Review 409 : Sorcier des Glaces – Un Monde de Glace et de Sang – English

Sorcier des Glaces’ beauty will always surprised me.

Created in 1997 in Canada by Luc Gaulin (drums, Moonlyght, Passage) et Sébastien « Roby » Robitaille (vocals/guitar/bass, Moonlyght, Passage), the duo offers us today Un Monde de Glace et de Sang, its eighth album.

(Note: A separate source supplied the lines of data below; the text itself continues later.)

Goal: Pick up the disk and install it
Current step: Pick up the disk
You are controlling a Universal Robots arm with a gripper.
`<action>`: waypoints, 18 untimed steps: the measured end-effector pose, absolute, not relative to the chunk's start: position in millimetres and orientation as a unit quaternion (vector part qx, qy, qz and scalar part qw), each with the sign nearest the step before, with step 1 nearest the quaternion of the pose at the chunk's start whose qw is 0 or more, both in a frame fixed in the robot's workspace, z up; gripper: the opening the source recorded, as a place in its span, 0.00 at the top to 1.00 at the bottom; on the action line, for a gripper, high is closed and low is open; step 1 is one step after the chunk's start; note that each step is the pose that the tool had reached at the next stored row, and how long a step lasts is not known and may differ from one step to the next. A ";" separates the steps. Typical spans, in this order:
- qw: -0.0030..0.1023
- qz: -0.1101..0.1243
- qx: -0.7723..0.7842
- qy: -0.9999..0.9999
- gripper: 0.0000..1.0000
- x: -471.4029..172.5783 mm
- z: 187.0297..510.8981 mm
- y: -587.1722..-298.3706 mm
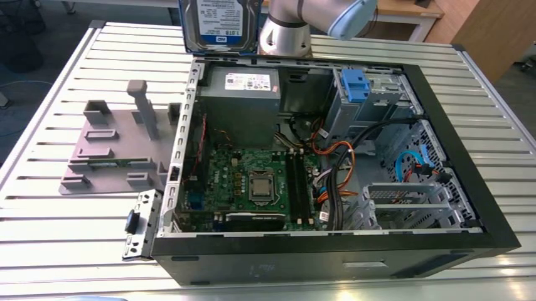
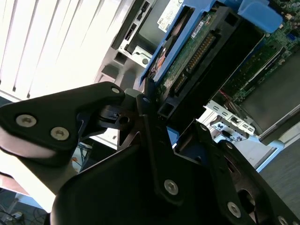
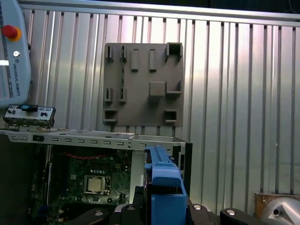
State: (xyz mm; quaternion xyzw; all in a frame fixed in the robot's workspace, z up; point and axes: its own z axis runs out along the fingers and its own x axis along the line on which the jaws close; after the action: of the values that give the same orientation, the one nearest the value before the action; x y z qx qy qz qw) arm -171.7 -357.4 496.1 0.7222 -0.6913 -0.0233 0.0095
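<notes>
The disk [image 1: 216,24] hangs upright in the air above the far edge of the open computer case [image 1: 469,188], its white label with the blue band facing the exterior camera and a blue bracket around it. In the second wrist view my gripper [image 2: 157,112] is shut on the disk [image 2: 197,47], whose green circuit-board side and connector face that camera. The first wrist view looks down the blue bracket edge of the disk [image 3: 164,180], clamped between the black fingers [image 3: 136,208]. The silver arm [image 1: 289,31] stands just to the exterior view's right of the disk.
Inside the case lie the motherboard [image 1: 251,182], a grey power supply box [image 1: 238,94], cables, and a drive bay holding a blue clip [image 1: 355,84]. A grey fixture plate [image 1: 109,150] with posts sits on the slatted metal table [image 1: 50,244] at the exterior view's left.
</notes>
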 end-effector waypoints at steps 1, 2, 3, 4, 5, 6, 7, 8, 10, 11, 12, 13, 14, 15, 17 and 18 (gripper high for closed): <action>0.010 -0.023 0.722 -0.691 0.63 -171.7 496.2 -357.7; 0.009 -0.023 0.722 -0.691 0.63 -171.7 496.2 -358.1; 0.009 -0.023 0.722 -0.691 0.63 -171.7 496.1 -358.4; 0.009 -0.023 0.722 -0.691 0.63 -171.7 496.1 -358.7; 0.009 -0.023 0.722 -0.691 0.63 -171.7 496.1 -359.0; 0.009 -0.023 0.722 -0.691 0.63 -171.7 496.2 -359.3; 0.010 -0.023 0.722 -0.691 0.63 -171.7 496.2 -359.6; 0.009 -0.023 0.722 -0.691 0.63 -171.7 496.2 -360.0; 0.010 -0.023 0.722 -0.691 0.63 -171.7 496.2 -360.5; 0.009 -0.023 0.722 -0.691 0.63 -171.7 496.2 -360.8; 0.009 -0.023 0.722 -0.691 0.63 -171.7 496.2 -361.1; 0.010 -0.023 0.722 -0.691 0.63 -171.7 496.2 -361.4; 0.010 -0.023 0.722 -0.691 0.63 -171.7 496.2 -361.7; 0.010 -0.023 0.722 -0.691 0.63 -171.7 496.2 -362.0; 0.009 -0.023 0.722 -0.691 0.63 -171.7 496.2 -362.6; 0.009 -0.023 0.722 -0.691 0.63 -171.7 496.1 -362.9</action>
State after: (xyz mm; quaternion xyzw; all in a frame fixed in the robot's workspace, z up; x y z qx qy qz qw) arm -171.7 -362.9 496.1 0.7222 -0.6913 -0.0233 0.0095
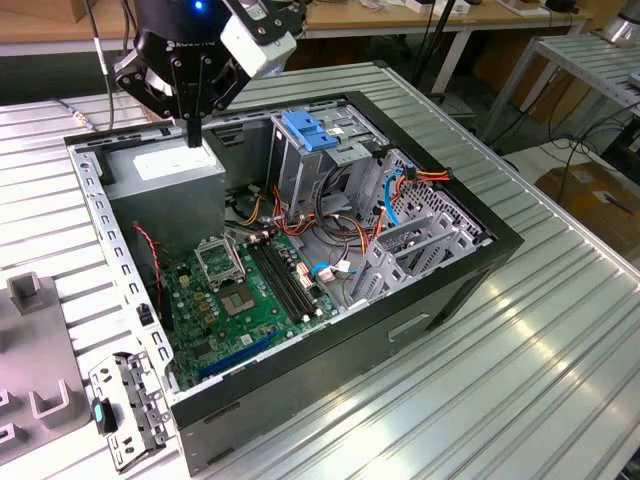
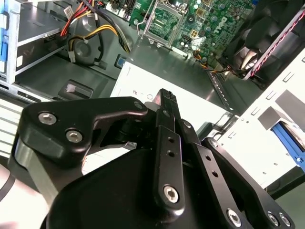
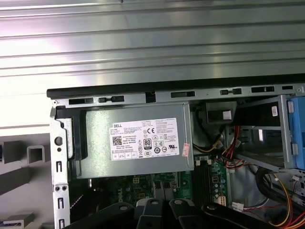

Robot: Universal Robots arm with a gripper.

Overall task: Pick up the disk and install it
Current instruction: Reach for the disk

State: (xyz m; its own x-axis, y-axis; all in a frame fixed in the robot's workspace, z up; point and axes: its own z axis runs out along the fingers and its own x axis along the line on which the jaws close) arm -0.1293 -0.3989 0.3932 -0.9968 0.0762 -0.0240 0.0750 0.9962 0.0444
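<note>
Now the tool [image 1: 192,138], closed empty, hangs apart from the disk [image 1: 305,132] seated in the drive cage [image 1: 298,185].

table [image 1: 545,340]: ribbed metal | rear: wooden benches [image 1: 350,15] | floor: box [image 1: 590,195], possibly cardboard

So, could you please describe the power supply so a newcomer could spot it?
Find the open black computer case on the ribbed table. In its corner beneath the gripper sits the power supply: a plain grey box with a white label, unlike the green motherboard beside it.
</note>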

The band’s art is unveiled since Crossing the Haunted Forest, the first song. Ice-cold, sharp and heady sonorities fill the air, then an uncompromising blast and tortured vocals join the mixing. Impossible not to feel oppressed when this low voice comes on the break, then the band makes us travel again. Night-Dark Winds of Evil, the next track, offers a more piercing but also softer lead, contrasting with the violence into the vocalist’s howlings. Some very soft Folk melt to the mixing, then La Couronne des Mille Hivers begins. Morbid howlings (in french) don’t delay to alight on the cold and dissonant rhythmic, then the song becomes darker. The more the song moves forward, the more the intensity increases, with a climax on Un Monde de Glace et de Sang, the longest track. The atmospheric introduction finally drops us on an avalanche, and the band takes the opportunity to introduce us to Thierry Nadeau-Cossette (Moonlyght, Passage) on vocals. The guest adds an additional deepness to this seizing, violent and cold universe after an outstanding break. Epic and melancholic sonorities are exhilarating.
The album continues with (Return to the) Primitive Grandeur, an as magnificent as impenetrable track, and the wall of sound the band plays literally knocks us out, allowing them to place dark harmonics. A clean-sounding break comes to ease this rhythmic before coming back on it, then it is the warlike The Warlock that strikes. Impressive ambiences are here since the beginning, the a catchy rhythmic that picks from Dungeon Synth comes to us. The band fully exploits those sonorities, and even when riffs accelerate or slow down, the ambience is delicious. We will notice piercing solo everywhere across the song, then L’Éternelle Majesté des Montagnes (partie II) is next to enchant us. Obviously reminding another song of the band that is more than twenty years old now, the shrilling rhythmic explodes on our face after an intriguing introduction. Terrifying, dark but yet so soft and airy, the composition lulls, strokes and aggresses us while mesmerizing us. But every good thing has an end, and it is with the help of their guest on keyboards that the band concludes an hour of intense sound on La Couronne des Mille Hivers (partie II), a soft instrumental.

Canadian Black Metal is recognized throughout the world, and Sorcier des Glaces participates to this fame. Un Monde de Glace et de Sang is an as beautiful as impressive, as mesmerizing as ice-cold album that sounds for a long time along with the style’s best releases.